Il compito di nutrire gli abitanti del Centro è ora affidato soprattutto al signor José, che, essendo riuscito ad eludere l'arruolamento all'età di nove anni fuggendo in Zimbabwe, ha sviluppato molteplici qualità: rabdomante-pozzarolo, idraulico e soprattutto contadino. Ci ha promesso che nel giro di qualche mese la zona agricola verrà trasformata in orto, frutteto e piantagione di miglio, e il signor José è persona affidabile, come affidabile - ne abbiamo la prova provata! - è il signor Machipissa (in lingua locale: colui che sa cantare), instancabile autista.

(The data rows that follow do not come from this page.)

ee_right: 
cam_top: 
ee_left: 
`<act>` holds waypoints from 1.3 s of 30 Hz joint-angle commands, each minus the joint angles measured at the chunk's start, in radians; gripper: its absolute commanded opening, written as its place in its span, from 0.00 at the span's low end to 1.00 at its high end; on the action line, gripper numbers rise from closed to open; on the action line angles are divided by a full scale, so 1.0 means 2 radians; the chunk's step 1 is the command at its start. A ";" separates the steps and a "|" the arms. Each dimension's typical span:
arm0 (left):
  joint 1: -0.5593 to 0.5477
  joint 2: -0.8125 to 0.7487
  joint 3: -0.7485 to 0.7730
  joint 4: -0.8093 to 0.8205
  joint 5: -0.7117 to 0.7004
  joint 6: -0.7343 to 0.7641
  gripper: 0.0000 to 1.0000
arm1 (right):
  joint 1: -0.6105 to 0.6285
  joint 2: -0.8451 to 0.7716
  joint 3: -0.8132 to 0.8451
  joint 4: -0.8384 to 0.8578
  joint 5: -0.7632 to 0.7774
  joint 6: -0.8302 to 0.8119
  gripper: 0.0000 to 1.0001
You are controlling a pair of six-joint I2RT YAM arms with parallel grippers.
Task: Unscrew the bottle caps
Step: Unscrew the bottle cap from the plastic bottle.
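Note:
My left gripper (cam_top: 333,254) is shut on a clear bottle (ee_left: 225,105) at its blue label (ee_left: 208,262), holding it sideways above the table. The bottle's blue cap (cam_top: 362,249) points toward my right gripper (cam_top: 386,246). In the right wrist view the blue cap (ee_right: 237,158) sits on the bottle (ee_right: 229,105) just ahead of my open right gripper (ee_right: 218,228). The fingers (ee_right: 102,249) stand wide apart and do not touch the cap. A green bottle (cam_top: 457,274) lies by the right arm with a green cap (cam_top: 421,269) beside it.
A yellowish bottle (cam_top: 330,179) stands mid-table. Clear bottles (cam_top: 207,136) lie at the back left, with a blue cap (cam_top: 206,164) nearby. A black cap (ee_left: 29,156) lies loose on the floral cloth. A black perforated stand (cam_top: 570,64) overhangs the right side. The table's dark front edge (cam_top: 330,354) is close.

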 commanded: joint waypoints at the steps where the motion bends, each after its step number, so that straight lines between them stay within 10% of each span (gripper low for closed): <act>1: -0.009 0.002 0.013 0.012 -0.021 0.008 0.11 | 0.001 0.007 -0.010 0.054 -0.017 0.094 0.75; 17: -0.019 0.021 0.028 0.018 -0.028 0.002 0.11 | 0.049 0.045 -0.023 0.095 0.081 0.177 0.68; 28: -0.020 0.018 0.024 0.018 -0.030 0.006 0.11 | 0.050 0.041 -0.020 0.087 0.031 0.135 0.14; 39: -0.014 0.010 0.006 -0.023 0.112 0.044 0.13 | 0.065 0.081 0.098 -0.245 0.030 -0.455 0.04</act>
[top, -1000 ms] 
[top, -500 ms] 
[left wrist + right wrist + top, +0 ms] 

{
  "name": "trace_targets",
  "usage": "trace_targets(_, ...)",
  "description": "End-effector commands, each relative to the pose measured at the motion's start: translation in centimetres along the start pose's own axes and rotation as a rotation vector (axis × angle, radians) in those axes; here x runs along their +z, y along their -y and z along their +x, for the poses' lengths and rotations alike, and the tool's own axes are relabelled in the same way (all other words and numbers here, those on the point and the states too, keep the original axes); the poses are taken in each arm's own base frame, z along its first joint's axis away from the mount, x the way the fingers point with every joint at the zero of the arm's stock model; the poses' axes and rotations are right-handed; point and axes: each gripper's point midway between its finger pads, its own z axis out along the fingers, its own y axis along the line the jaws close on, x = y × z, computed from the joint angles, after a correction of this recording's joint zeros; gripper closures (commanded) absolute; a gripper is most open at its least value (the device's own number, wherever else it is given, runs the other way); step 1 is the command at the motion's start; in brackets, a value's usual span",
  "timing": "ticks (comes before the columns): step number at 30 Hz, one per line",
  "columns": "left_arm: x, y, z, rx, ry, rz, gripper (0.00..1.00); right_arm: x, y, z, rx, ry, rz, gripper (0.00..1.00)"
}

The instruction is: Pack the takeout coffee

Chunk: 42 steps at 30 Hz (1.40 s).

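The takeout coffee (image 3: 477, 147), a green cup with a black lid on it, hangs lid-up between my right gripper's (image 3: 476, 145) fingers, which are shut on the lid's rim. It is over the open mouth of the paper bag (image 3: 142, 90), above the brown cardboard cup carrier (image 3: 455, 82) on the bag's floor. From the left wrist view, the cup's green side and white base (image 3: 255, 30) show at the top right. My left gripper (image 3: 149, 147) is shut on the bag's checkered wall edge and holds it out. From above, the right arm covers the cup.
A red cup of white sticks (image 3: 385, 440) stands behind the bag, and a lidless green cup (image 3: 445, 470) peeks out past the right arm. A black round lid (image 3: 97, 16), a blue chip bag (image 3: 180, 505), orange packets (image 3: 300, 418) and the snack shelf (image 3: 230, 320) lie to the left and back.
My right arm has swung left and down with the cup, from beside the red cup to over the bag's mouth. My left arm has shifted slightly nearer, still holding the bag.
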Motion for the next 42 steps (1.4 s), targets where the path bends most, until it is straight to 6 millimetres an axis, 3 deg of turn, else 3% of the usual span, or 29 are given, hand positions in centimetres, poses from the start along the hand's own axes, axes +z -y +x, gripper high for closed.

Nell'immediato ci sono alcuni progetti avviati che vorremmo portare a compimento rapidamente: finire di riempire il recinto degli animali (caprette, galline, vacche e bue), terminare la costruzione dell'aula studio, ristrutturare un piccolo edificio da adibire a ufficio, installare un mulino per produrre farina di miglio, di cui beneficerebbe la popolazione locale e che darebbe proventi al Centro, formare una cooperativa con gli operai dell'impresa appena avranno finito di lavorare per il Viveiro. Tutto ciò non potrà essere realizzato senza la serena esperienza del signor Tomé, il sostanziale contributo del dinamico Ing. Manuel Abelho, il sostegno dell'accogliente Vescovo di Tete, Mons. Inácio Saure, ma soprattutto non potrà essere realizzato senza l'aiuto della Provvidenza che, come si sa, agisce attraverso gli amici.


Confidiamo che il melograno piantato all'ingresso del Centro, e già miracolosamente fiorito, continui a crescere, producendo frutti e dandoci la possibilità di offrire biglietti vincenti della "lotteria della vita", magari meno scintillante della nostra, ma forse più autentica, alle bambine del Viveiro de Chitima, anche se, alcune di loro, non sapranno tenerselo ben stretto.”